Grep pattern file and count occurances

ahfze · February 13, 2018, 7:15am

Guys
I am trying grep to read from pattern file and count occurances of each word.
input is

firstplace
secondplace
secondpot

patternfile is

place
first
second

i want the following.
1-count number of times keywords in patternfile occurs in begining of each line in input file.

so result should be

place 0
first 1
second 2

2-count number of times keywords in patternfile occurs at end of each line in input file.

so result should be

place 2
first 0
second 0

i tried

grep -of patternfile input >result

but it didnt work.

any help here?

RudiC · February 13, 2018, 8:48am

Closest I can get quickly:

while read line; do echo "^$line"; done <file2 | grep -of- file1 | sort | uniq -c
      1 first
      2 second
while read line; do echo "$line\$"; done <file2 | grep -of- file1 | sort | uniq -c
      2 place

For sth. more refined you might need an awk (or equivalent) solution.

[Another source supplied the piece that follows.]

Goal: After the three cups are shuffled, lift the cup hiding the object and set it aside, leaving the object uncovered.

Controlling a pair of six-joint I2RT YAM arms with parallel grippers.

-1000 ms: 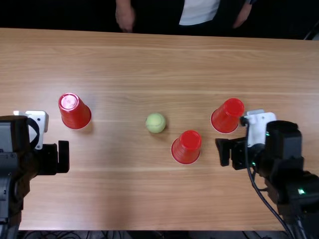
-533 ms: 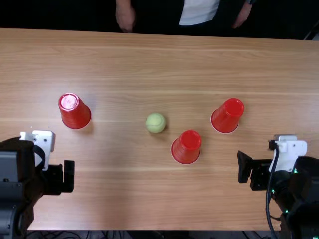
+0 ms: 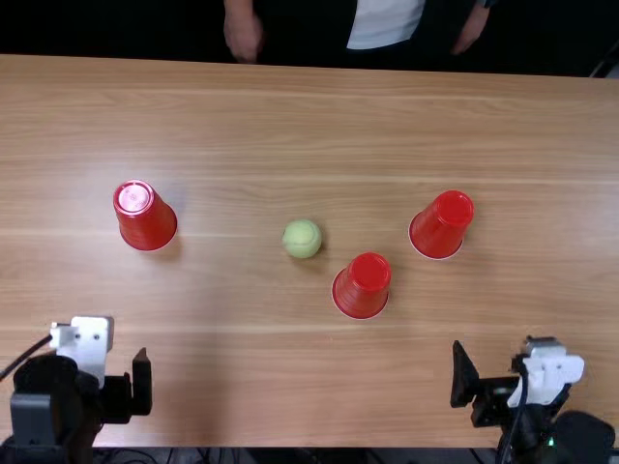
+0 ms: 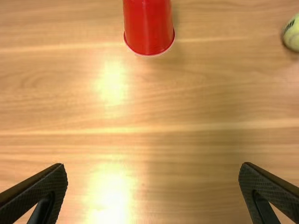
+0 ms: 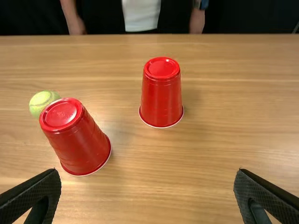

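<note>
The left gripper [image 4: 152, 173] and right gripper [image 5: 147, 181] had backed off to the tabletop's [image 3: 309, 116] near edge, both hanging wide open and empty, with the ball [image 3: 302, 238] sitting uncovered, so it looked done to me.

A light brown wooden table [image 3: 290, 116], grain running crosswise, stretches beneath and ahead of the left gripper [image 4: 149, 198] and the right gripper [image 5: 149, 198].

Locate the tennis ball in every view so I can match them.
Top view: tennis ball between the left cup and middle cup.
Left wrist view: cropped at the frame edge, apart from the left cup.
Right wrist view: peeking out behind the middle cup.
Landmark: middle cup, in top and right wrist views.
</note>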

MadeInGermany · February 13, 2018, 1:38pm

Is this homework/coursework?

abdulbadii · February 13, 2018, 6:59pm

let variable a is your keyword list, then
let d a file

$ cat d
firstplace
secondplace
secondpot

a='first second place pot'

for o in $a; do
 echo $o at the beginning of line is `grep -Poce '^'$o'' d` time; echo $o at the second following the previous found is `grep -Poce '^\w+?'$o'' d` time;echo
done

first at the beginning of line is 1 time
first at the second following the previous found is 0 time

place at the beginning of line is 0 time
place at the second following the previous found is 2 time

second at the beginning of line is 2 time
second at the second following the previous found is 0 time

pot at the beginning of line is 0 time
pot at the second following the previous found is 1 time

vgersh99 · February 13, 2018, 8:21pm

a bit verbose, but....
awk -f ah.awk patternFile inputFile
where ah.awk is:

FNR==NR {
  f2[$0]
  next
}
{
  for(i in f2) {
    if($0 ~ ("^"i))
      beg++
    if($0 ~ (i"$")) {
      end++
  }
}
}
END {
    print "begining"
    for(i in f2)
       print i,beg+0

    print "\nend"
    for(i in f2)
       print i,end+0
}

ahfze · February 13, 2018, 10:30pm

rudic:

Closest I can get quickly:
while read line; do echo "^$line"; done <file2 | grep -of- file1 | sort | uniq -c
   1 first
   2 second
while read line; do echo "$line\$"; done <file2 | grep -of- file1 | sort | uniq -c
   2 place
For sth. more refined you might need an awk (or equivalent) solution.

Rudi thanks.
your command works fine but as both files are huge grep fails i think.
can you give me something equivalent in awk?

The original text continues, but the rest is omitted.